New study identifies key role for particular gene in 16p11.2 deletion syndrome

In a new study of one of the most common genetic causes of autism, neuroscientists at MIT's Picower Institute for Learning and Memory have identified a specific molecular mechanism that appears to undermine the ability of neurons in affected mice to properly incorporate changes driven by experience. The findings published in the Journal of Neuroscience therefore suggest that a particular gene, MVP, is likely consequential in people with 16p11.2 deletion syndrome.

Accounting for up to 1 percent of autism cases, 16p11.2 deletion occurs in people who are missing a small region of DNA near the center of one copy of chromosome 16. For years, scientists have been working to determine exactly how the reduced presence of 29 protein-encoding genes leads to clinical symptoms of the syndrome such as autism-like behaviors, developmental delay and intellectual disability.

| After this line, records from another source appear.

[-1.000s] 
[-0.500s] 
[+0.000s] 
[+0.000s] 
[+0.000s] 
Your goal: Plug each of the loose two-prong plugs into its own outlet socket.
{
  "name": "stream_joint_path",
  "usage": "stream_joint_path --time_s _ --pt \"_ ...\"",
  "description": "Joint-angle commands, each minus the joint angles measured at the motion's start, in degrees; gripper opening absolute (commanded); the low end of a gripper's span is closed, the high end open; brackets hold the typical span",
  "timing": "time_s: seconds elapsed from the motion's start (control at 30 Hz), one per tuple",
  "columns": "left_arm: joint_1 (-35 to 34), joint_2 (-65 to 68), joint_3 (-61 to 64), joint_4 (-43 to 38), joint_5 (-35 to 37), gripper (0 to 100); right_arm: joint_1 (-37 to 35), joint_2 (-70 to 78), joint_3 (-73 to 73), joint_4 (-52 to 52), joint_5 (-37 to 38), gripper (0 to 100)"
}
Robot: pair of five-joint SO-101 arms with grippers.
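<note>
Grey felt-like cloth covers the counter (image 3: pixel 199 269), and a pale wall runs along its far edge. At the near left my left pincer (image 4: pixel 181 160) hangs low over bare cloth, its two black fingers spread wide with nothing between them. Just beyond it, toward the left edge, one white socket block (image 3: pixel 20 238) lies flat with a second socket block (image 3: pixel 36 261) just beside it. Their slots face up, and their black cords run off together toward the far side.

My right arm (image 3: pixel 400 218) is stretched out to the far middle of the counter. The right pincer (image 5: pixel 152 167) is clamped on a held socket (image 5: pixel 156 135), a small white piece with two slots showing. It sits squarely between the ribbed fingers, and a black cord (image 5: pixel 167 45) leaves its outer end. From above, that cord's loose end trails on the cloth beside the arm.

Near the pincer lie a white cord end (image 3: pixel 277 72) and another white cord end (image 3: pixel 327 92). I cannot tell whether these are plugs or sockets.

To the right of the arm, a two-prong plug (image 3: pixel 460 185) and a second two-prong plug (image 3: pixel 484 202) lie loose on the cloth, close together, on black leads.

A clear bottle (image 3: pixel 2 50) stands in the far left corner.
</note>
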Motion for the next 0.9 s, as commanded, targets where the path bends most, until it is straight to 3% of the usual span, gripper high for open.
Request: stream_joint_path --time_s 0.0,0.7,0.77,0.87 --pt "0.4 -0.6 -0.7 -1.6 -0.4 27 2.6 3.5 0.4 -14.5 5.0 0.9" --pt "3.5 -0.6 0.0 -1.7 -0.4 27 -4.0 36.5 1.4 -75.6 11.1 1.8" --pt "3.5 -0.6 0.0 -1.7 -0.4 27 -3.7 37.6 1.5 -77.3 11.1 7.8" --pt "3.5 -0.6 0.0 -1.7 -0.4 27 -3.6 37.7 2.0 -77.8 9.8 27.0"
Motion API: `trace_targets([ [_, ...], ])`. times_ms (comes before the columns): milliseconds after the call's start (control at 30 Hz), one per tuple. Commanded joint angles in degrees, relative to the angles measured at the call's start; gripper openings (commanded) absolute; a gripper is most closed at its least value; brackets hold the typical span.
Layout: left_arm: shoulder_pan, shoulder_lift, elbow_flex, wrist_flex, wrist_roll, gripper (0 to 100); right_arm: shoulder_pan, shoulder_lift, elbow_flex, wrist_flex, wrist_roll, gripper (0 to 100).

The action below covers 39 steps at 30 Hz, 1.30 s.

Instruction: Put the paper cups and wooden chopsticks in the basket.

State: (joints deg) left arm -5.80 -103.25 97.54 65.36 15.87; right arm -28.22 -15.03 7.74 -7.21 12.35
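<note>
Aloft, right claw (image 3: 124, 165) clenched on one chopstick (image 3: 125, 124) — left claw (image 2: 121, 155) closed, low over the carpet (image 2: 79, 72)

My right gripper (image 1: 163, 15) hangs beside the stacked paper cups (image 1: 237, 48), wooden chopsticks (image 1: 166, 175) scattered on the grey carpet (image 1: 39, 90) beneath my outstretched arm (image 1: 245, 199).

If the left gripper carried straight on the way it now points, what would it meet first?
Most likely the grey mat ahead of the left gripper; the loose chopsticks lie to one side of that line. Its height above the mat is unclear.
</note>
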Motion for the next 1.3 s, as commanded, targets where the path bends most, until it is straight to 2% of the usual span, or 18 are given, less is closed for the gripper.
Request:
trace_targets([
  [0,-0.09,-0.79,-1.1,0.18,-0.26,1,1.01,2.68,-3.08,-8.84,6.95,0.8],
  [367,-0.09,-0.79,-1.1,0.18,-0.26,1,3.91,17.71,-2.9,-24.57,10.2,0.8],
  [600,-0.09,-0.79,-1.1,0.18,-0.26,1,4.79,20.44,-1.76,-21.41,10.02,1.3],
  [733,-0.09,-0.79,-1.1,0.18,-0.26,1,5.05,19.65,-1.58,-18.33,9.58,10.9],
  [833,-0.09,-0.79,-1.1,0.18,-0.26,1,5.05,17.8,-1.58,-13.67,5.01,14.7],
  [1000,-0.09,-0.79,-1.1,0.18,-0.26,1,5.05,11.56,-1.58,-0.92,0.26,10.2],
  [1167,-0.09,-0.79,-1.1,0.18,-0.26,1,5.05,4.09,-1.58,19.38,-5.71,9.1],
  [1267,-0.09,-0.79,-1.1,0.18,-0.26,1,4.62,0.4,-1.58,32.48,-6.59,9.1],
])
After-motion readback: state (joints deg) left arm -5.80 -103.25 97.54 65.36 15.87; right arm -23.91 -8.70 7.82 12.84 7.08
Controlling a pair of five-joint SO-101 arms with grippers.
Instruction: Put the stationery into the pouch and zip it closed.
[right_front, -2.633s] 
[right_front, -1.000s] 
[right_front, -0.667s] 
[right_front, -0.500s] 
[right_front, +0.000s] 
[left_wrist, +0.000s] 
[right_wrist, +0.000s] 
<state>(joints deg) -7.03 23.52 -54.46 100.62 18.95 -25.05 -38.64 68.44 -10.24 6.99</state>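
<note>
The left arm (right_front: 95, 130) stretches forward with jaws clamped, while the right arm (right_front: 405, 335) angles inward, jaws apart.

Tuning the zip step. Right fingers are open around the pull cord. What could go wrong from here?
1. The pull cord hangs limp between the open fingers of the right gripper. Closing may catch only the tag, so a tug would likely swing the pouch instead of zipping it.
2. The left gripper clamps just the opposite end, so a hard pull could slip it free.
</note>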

"This has been a major problem for the field," said senior author Mriganka Sur, Newton Professor of Neuroscience in the Picower Institute and director of the Simons Center for the Social Brain at MIT. "People have looked at the entire region in mice. Our strategy was different. We thought, can we make a hypothesis about a critical gene that should play an important role?"

The team led by postdoctoral associate Jacque Pak Kan Ip focused on MVP, which is known for encoding a protein that shuttles RNAs and proteins from the nucleus to the rest of cells - a generally vital function. It is particularly important in the immune system and is known to regulate other genes that are as well. Though MVP is also known to be among the 29 affected in people with 16p11.2 deletion syndrome, its specific function in neurons has barely been investigated. To change that, the researchers devised a series of tests of MVP in a well-understood region in the visual cortex, where the brain processes sight from both eyes.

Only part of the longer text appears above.